#### [WHAT TO PRODUCE]
What this exercise calls for is an exact copy of the data.

····················

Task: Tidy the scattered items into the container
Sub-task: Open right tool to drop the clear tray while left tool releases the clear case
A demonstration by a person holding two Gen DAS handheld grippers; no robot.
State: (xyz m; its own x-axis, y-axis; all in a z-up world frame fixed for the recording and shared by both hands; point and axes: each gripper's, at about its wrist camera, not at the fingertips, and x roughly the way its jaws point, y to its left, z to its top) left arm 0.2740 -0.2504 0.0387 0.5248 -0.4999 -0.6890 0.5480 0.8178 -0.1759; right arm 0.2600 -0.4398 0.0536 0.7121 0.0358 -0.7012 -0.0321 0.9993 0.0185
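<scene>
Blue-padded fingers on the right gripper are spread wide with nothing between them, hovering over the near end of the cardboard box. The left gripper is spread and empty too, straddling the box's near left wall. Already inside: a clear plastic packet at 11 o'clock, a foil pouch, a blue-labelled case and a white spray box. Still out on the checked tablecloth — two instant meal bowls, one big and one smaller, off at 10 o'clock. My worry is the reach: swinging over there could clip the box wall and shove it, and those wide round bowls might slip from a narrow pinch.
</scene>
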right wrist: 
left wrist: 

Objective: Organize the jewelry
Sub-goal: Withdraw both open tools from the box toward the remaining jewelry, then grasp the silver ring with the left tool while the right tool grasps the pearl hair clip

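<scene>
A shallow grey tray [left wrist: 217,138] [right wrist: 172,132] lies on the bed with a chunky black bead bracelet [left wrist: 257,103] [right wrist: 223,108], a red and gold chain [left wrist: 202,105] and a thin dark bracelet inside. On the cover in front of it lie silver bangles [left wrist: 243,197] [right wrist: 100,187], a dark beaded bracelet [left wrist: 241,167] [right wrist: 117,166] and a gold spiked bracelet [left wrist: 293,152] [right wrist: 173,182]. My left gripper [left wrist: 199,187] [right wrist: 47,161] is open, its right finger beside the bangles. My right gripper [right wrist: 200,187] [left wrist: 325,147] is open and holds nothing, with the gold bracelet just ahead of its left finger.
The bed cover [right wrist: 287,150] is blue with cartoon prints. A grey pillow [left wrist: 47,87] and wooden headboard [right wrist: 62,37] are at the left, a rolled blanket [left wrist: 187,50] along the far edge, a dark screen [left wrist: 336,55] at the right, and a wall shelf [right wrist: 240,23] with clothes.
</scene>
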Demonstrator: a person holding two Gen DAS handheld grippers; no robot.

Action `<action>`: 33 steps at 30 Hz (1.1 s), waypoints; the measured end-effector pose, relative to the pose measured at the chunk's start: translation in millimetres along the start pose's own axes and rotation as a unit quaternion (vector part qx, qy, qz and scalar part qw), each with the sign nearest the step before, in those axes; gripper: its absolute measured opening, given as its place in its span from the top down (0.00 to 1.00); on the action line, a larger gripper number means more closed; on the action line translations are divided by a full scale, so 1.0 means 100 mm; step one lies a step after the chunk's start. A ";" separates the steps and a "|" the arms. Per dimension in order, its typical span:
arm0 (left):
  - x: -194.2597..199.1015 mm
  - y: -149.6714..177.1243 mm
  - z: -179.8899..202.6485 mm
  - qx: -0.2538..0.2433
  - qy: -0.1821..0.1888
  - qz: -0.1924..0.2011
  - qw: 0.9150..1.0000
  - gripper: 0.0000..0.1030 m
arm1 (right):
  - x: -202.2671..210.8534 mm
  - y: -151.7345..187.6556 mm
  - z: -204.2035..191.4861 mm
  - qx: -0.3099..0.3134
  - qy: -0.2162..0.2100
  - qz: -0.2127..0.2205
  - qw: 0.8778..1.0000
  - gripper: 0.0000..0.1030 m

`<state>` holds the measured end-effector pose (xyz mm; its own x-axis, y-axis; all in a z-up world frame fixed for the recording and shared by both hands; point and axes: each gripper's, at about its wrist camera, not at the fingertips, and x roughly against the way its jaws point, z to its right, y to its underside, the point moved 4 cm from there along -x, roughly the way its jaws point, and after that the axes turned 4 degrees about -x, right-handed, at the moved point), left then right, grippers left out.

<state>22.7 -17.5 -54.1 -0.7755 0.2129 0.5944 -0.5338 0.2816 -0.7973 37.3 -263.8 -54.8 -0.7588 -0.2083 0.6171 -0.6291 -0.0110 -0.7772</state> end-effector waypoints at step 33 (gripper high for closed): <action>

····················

#### [EXERCISE RESPONSE]
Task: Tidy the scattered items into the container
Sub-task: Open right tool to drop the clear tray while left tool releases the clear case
A demonstration by a person holding two Gen DAS handheld grippers; no robot.
State: (xyz m; its own x-axis, y-axis; all in a z-up world frame fixed for the recording and shared by both hands; point and axes: each gripper's, at about its wrist camera, not at the fingertips, and x roughly the way its jaws point, y to its left, z to its top) left arm 0.2740 -0.2504 0.0387 0.5248 -0.4999 -0.6890 0.5480 0.8178 -0.1759; right arm 0.2600 -0.4398 0.0536 0.7121 0.0358 -0.7012 -0.0321 0.9993 0.0185
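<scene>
Blue-padded fingers on the right gripper are spread wide with nothing between them, hovering over the near end of the cardboard box. The left gripper is spread and empty too, straddling the box's near left wall. Already inside: a clear plastic packet at 11 o'clock, a foil pouch, a blue-labelled case and a white spray box. Still out on the checked tablecloth — two instant meal bowls, one big and one smaller, off at 10 o'clock. My worry is the reach: swinging over there could clip the box wall and shove it, and those wide round bowls might slip from a narrow pinch.
</scene>
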right wrist: 
left wrist: 

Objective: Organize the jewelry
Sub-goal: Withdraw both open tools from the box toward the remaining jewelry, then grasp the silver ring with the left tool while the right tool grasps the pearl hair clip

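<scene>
A shallow grey tray [left wrist: 217,138] [right wrist: 172,132] lies on the bed with a chunky black bead bracelet [left wrist: 257,103] [right wrist: 223,108], a red and gold chain [left wrist: 202,105] and a thin dark bracelet inside. On the cover in front of it lie silver bangles [left wrist: 243,197] [right wrist: 100,187], a dark beaded bracelet [left wrist: 241,167] [right wrist: 117,166] and a gold spiked bracelet [left wrist: 293,152] [right wrist: 173,182]. My left gripper [left wrist: 199,187] [right wrist: 47,161] is open, its right finger beside the bangles. My right gripper [right wrist: 200,187] [left wrist: 325,147] is open and holds nothing, with the gold bracelet just ahead of its left finger.
The bed cover [right wrist: 287,150] is blue with cartoon prints. A grey pillow [left wrist: 47,87] and wooden headboard [right wrist: 62,37] are at the left, a rolled blanket [left wrist: 187,50] along the far edge, a dark screen [left wrist: 336,55] at the right, and a wall shelf [right wrist: 240,23] with clothes.
</scene>
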Demonstrator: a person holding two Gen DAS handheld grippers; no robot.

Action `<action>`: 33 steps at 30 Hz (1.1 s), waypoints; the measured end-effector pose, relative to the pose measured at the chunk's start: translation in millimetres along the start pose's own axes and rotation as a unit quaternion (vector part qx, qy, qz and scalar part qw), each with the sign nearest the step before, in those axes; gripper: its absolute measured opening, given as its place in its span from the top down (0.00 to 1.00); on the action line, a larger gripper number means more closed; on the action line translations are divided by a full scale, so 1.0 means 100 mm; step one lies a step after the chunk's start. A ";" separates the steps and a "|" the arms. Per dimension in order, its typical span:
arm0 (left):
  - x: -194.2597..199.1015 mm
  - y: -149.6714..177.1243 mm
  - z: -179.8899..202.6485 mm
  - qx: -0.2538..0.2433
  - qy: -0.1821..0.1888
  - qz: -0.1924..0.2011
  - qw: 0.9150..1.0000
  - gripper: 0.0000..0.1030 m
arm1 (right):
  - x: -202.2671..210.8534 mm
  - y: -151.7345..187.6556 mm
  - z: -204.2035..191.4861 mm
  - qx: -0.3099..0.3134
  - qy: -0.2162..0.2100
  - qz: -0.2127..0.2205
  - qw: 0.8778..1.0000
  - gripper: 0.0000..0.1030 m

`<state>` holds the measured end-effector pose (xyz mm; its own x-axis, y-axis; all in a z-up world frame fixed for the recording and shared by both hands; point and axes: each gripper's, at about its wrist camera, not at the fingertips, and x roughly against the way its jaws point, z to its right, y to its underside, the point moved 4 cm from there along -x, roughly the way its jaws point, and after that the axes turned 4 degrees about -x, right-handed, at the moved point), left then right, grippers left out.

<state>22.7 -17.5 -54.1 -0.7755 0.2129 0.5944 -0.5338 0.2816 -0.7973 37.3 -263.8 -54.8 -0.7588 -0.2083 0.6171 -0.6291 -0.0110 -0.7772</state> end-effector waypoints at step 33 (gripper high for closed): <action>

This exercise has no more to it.